In the early hours of the morning on May 29, 2020, the Institute for Free Speech did something many would not expect: we filed an amicus curiae brief in support of the Federal Election Commission. We did so to support the rule of law and the important safety measures Congress put into the nation’s campaign finance laws.
In Campaign Legal Center v. Federal Election Commission, the FEC blew past a court deadline to “show cause” why it had not responded to CLC’s complaint in the U.S. District Court for the District of Columbia. The problem is, until recently, the FEC was without a quorum of Commissioners due to Matthew Petersen’s resignation in September of last year. At the time of Petersen’s departure, the FEC had two slots vacant already, and the three remaining Commissioners were (and still are) serving on expired terms.

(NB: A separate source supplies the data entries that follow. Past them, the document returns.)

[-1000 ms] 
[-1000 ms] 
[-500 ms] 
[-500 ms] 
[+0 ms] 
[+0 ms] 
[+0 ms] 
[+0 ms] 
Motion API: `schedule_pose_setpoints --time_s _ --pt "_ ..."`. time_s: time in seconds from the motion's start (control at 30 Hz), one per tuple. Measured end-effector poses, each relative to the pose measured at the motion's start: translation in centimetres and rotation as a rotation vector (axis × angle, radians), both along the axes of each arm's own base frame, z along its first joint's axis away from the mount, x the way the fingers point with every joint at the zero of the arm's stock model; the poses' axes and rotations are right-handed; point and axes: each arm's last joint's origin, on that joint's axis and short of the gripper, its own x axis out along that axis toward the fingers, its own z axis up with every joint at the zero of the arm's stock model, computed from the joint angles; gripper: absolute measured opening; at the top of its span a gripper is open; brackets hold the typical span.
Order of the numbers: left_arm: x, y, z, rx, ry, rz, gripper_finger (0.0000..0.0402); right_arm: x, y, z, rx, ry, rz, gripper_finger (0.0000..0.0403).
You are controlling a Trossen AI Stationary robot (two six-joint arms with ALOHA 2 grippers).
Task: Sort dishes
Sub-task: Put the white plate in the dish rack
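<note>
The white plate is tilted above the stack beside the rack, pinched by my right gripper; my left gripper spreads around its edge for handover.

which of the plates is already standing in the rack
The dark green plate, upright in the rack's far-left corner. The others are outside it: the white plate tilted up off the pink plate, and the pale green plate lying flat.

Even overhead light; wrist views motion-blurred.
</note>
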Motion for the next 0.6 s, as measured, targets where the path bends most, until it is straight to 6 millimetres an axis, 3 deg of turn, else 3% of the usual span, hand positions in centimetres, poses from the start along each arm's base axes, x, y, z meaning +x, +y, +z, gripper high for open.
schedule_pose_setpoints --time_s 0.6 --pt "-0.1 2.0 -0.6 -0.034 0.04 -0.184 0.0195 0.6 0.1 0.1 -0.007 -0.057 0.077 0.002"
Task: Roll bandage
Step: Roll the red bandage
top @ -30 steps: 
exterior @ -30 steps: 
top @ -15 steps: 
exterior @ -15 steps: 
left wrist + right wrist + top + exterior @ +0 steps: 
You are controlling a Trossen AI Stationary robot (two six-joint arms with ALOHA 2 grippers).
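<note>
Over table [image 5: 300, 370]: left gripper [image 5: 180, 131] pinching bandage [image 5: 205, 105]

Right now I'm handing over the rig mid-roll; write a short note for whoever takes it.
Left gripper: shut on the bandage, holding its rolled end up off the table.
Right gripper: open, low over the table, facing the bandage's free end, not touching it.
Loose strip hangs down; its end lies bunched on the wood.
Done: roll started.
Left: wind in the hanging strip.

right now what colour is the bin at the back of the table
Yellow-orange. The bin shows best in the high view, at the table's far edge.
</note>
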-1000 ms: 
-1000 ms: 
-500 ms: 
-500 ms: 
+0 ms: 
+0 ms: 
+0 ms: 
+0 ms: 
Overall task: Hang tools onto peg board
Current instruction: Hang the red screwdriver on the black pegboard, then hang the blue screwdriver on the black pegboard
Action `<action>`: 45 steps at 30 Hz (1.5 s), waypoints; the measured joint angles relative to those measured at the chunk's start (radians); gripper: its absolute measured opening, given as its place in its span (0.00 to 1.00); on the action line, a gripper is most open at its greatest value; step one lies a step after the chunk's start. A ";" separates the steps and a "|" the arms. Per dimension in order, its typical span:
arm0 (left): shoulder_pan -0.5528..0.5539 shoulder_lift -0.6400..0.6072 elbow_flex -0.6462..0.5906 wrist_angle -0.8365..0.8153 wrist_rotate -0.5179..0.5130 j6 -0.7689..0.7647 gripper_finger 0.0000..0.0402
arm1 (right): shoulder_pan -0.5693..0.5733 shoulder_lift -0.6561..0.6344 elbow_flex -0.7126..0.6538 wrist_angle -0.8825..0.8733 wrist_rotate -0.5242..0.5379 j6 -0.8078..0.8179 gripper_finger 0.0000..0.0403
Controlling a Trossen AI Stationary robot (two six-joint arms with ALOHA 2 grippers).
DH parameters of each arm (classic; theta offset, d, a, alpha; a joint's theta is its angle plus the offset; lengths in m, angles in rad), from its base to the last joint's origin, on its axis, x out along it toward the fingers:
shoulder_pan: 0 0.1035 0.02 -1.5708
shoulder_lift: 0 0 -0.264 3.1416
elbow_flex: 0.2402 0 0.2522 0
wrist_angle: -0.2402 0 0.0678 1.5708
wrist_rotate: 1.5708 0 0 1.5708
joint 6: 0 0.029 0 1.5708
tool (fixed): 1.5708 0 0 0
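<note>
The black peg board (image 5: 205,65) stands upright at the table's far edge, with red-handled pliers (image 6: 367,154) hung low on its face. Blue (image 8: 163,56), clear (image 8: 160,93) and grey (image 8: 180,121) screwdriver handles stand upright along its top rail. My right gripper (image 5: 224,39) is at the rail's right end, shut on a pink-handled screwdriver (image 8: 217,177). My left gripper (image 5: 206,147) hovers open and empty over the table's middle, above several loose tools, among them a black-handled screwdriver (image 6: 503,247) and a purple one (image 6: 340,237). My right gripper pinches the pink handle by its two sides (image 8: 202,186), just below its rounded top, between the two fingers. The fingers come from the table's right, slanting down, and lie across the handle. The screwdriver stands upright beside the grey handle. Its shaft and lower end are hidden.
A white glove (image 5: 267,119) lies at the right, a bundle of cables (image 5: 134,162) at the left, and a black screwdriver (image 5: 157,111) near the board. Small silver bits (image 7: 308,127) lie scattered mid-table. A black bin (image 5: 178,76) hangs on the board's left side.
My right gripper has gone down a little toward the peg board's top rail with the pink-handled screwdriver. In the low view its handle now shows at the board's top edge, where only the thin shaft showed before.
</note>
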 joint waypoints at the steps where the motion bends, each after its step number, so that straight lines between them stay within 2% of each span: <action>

The three-person Commission was therefore powerless to direct its lawyers on how to defend itself against the CLC complaint. (It takes four affirmative votes for the bipartisan Commission to do anything substantive.)
It seems that CLC took advantage of the FEC’s loss of quorum. CLC’s administrative complaint was filed on September 12, 2019 – nearly a year after the underlying facts but just twelve days after Commissioner Petersen left. This tactic should not be encouraged: it is political gamesmanship and a weaponization of campaign finance laws.
As the D.C. Circuit recognized, the FEC’s job is “[u]nique among federal administrative agencies” because it “has as its sole purpose the regulation of core constitutionally protected activity.” This is why Congress deliberately set up an independent agency to oversee campaign finance law that requires a bipartisan vote before interfering with core First Amendment rights. These are important safety measures to ensure the law isn’t made into a sword to attack ideological enemies.
And so the Institute for Free Speech, which often challenges the FEC’s actions in court, filed an amicus curiae brief in support of the FEC.
The IFS legal team argued that the Commission should be given more time to defend itself in light of the recent confirmation of James E. “Trey” Trainor III, which restored a quorum at the FEC. Given a little time to meet and begin voting, the FEC will be able to direct its lawyers how to proceed on CLC’s allegations. Our amicus brief also highlights that CLC may not have standing to bring its lawsuit in the first place, as another judge recently found in a separate CLC case against the Commission, applying decades-old D.C. Circuit precedent.
The Institute for Free Speech is dedicated to the protection and defense of the political rights enshrined in the First Amendment. We believe those rights are best protected when campaign finance laws are applied reliably, consistently, and with fidelity to the Constitution. Allowing plaintiffs to game the system against the FEC undermines the rule of law, so IFS acted quickly when it was apparent the Commission could not.